Excellent customer service is essential in any business, and it's a job left up to employees who may not always want to contribute 100 percent. Recognizing your employees' accomplishments and rewarding them for their efforts goes a long way in encouraging them to provide outstanding customer service. Before long it will become second nature, and you'll wind up with more satisfied customers as well as employees.

Instructions

  1. Clearly Explain Expectations

    • 1

      Make or use an existing customer service handbook to explain your expectations to every employee during initial job training and as a follow-up guide for any lingering questions. If they don't know exactly how you want customers to be treated, they won't realize they are not meeting expectations.

    • 2

      Tell them why customer service is so important. It may seem obvious that a happy customer is a repeat customer, and that increasing customer satisfaction is a major part of an employee's job, but that's not always the case. The fact is, a satisfied customer will tell fewer people about the good experience he had than an unsatisfied customer will. Letting customers walk away unhappy opens the door for them to tell anyone who will listen not to do business with your company. Employees may not think one unhappy customer makes a difference, so educating them as to why they need to make the extra effort will help them to feel knowledgeable and encourage superior customer service efforts.

    • 3

      Explain to employees the consequences of not displaying exemplary customer service skills. You can't keep people on staff who mistreat customers, and your employees would presumably like to keep their jobs. Letting them know, in a nonthreatening way, that violation of your customer service policy is grounds for letting them go shows them how important customer service is to the entire company.

    Recognize and Reward

    • 4

      Let employees know when they're doing a great job. Recognition doesn't have to be formal; verbal praise and encouragement go a long way in making an employee feel noticed.
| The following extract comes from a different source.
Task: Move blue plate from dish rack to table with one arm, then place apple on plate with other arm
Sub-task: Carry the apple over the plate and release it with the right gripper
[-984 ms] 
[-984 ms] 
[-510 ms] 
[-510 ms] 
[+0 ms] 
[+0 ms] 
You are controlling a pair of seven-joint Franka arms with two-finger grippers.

A simple "great job" or "you really went out of your way for that customer, thank you" is often motivation enough for an employee to up the ante and do an even better job the next time.

    • 5

      Set up a formal or semiformal recognition plan. If you have full control to implement new procedures, start an employee of the month program. Use a voting system or simply keep notes and use feedback from managers or other employees to award a winner. Or invest in a bunch of five dollar gift certificates to places like Dunkin' Donuts, McDonald's, Starbucks, or even iTunes and hand them out occasionally to employees who have gone above and beyond. This little investment could help increase customer satisfaction significantly.

    • 6

      Base pay raises largely on customer service scores. Employees work to get paid. If you're not making it worth their while, many will not make the effort to serve customers in a satisfactory way. Use sales goals, mystery shop scores, customer surveys and any other applicable data combined with ratings from management to assess proper pay raises. If employees know they're being watched, rated and evaluated for raises based on how they treat customers, they'll be more likely to put in the extra effort you're looking for.